= Exercise goal =
Keep each line of the material that includes "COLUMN", and leave out the rest.

:: Supplied records

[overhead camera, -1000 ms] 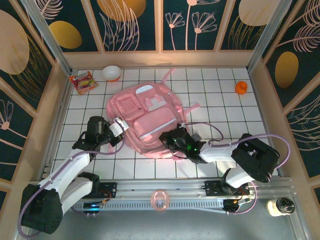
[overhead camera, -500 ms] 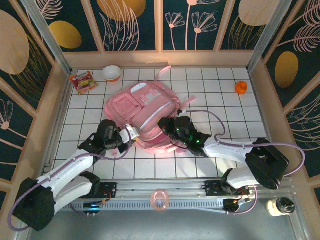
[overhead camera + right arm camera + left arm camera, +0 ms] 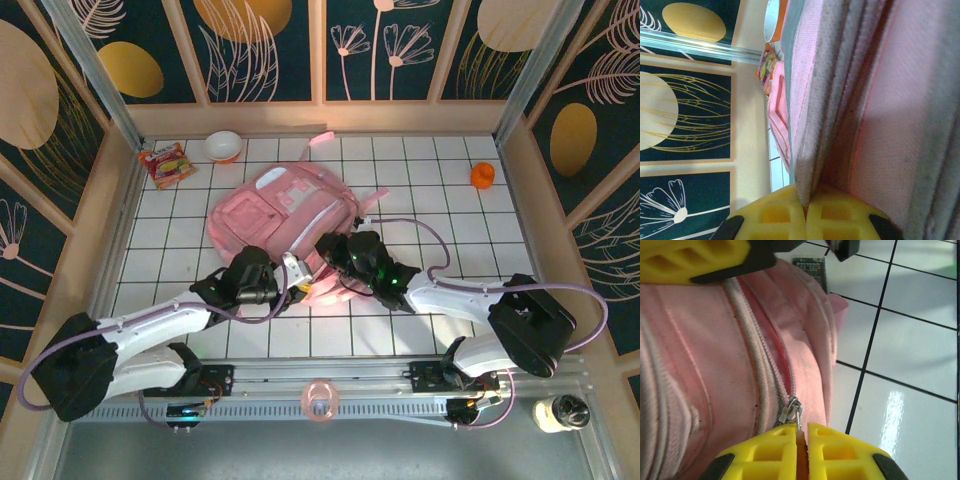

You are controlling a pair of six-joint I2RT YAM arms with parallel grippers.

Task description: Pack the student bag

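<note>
The student bag (image 3: 283,205), a soft pink backpack, lies front up in the middle of the tiled table, its near edge lifted and bunched. My left gripper (image 3: 298,276) is at the bag's near edge. In the left wrist view its yellow fingers (image 3: 801,442) are shut on the metal zipper pull (image 3: 799,421), with the slider (image 3: 788,410) just above them. My right gripper (image 3: 331,248) is at the bag's near right edge. In the right wrist view (image 3: 805,205) it is shut on a grey-pink fabric edge of the bag (image 3: 830,125).
A snack packet (image 3: 166,163) and a white bowl (image 3: 223,146) sit at the far left. An orange object (image 3: 483,175) is at the far right. A pink ring (image 3: 319,398) and a jar (image 3: 562,411) lie by the near rail. Walls enclose the table.
My left gripper has swept right along the bag's near edge, from its left side to under its middle. The bag has bunched up and shifted away. The right gripper rose early, then held.
</note>
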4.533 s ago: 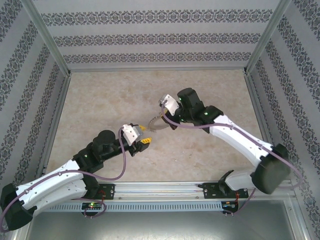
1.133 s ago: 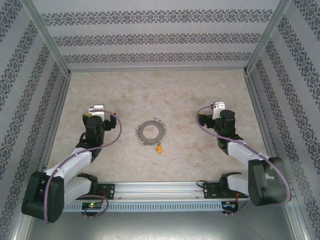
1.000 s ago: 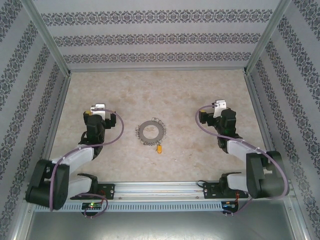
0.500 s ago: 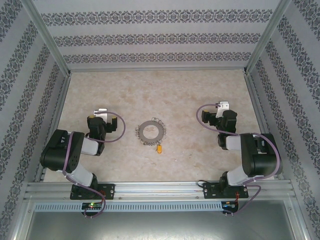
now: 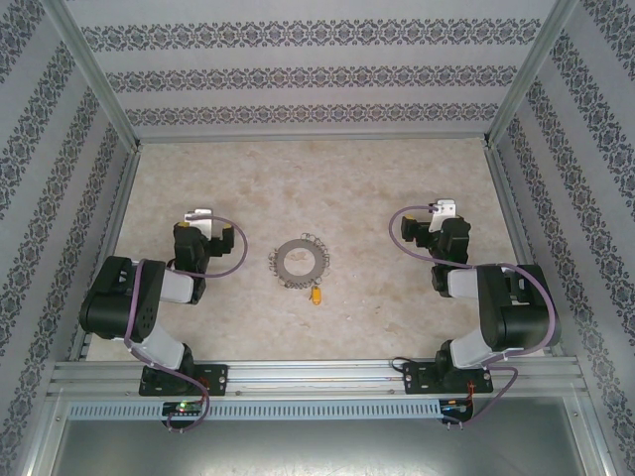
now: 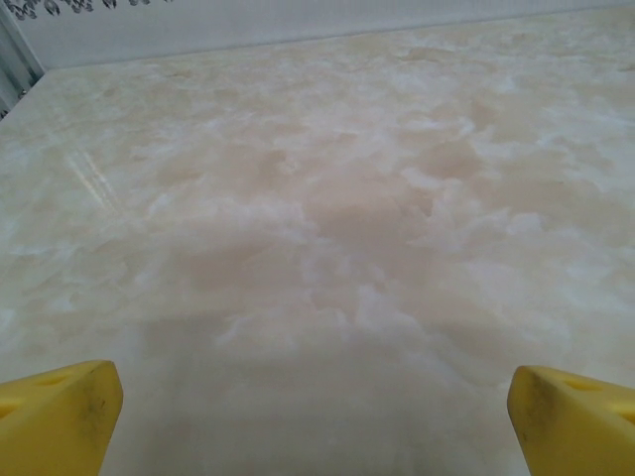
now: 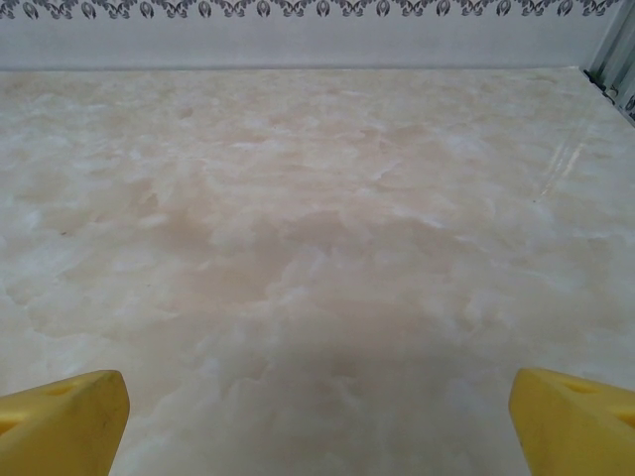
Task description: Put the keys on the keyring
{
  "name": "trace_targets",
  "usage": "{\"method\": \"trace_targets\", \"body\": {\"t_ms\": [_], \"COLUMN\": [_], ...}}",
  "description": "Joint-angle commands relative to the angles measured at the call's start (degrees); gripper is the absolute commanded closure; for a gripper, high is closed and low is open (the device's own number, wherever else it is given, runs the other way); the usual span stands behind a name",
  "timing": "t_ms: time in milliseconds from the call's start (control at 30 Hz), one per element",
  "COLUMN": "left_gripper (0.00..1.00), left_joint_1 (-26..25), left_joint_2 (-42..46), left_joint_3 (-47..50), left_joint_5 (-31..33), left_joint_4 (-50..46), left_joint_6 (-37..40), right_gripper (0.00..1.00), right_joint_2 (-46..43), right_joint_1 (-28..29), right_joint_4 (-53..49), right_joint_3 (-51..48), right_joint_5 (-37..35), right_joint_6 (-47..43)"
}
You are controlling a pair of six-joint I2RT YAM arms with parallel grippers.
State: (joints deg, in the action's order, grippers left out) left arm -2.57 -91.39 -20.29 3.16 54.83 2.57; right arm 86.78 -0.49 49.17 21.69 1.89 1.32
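So the keyring (image 5: 300, 261) lies flat mid-table (image 5: 397, 178), a grey metal disc with a big hole and thin silver wire loops fringing the rim. The key (image 5: 316, 294) is a tiny yellow-orange bit just off its near-right edge, can't tell if it's hooked on. Left gripper (image 6: 313, 402) and right gripper (image 7: 317, 402) both gape wide, holding nothing, well apart from the ring

Ahead of the left gripper (image 6: 316, 421), whose fingers are spread wide, the table (image 6: 327, 198) lies bare up to the back wall (image 6: 298, 20), and likewise ahead of the right gripper (image 7: 317, 421). Between the two grippers lie the ring (image 5: 299, 262) and a small key (image 5: 316, 294) just beside it, both flat. A side wall (image 5: 60, 198) stands on each gripper's outer side.
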Motion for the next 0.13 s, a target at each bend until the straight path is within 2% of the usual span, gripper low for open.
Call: {"method": "trace_targets", "body": {"t_ms": [0, 100], "left_gripper": [0.0, 0.0], "left_joint_1": [1.1, 1.2], "left_joint_2": [0.5, 0.5], "left_joint_3": [-1.4, -1.5], "left_joint_5": [-1.8, -1.9], "left_joint_4": [-0.3, -0.6], "left_joint_6": [-1.3, -1.4], "right_gripper": [0.02, 0.02], "right_joint_2": [0.2, -0.1], "right_joint_1": [0.3, 0.3], "right_joint_4": [1.6, 2.1], "right_joint_3": [0.9, 0.5], "right_joint_5": [-0.2, -0.1], "right_joint_6": [0.8, 0.5]}}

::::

= Reply to the exercise =
  "usage": "{\"method\": \"trace_targets\", \"body\": {\"t_ms\": [_], \"COLUMN\": [_], ...}}",
  "COLUMN": "left_gripper (0.00..1.00), left_joint_1 (-26..25), left_joint_2 (-42..46), left_joint_3 (-47..50), left_joint_5 (-31..33), left_joint_4 (-50..46), left_joint_6 (-37..40), right_gripper (0.00..1.00), right_joint_2 (-46..43), right_joint_1 (-28..29), right_joint_4 (-53..49), right_joint_3 (-51..48), right_joint_5 (-37..35), right_joint_6 (-47..43)"

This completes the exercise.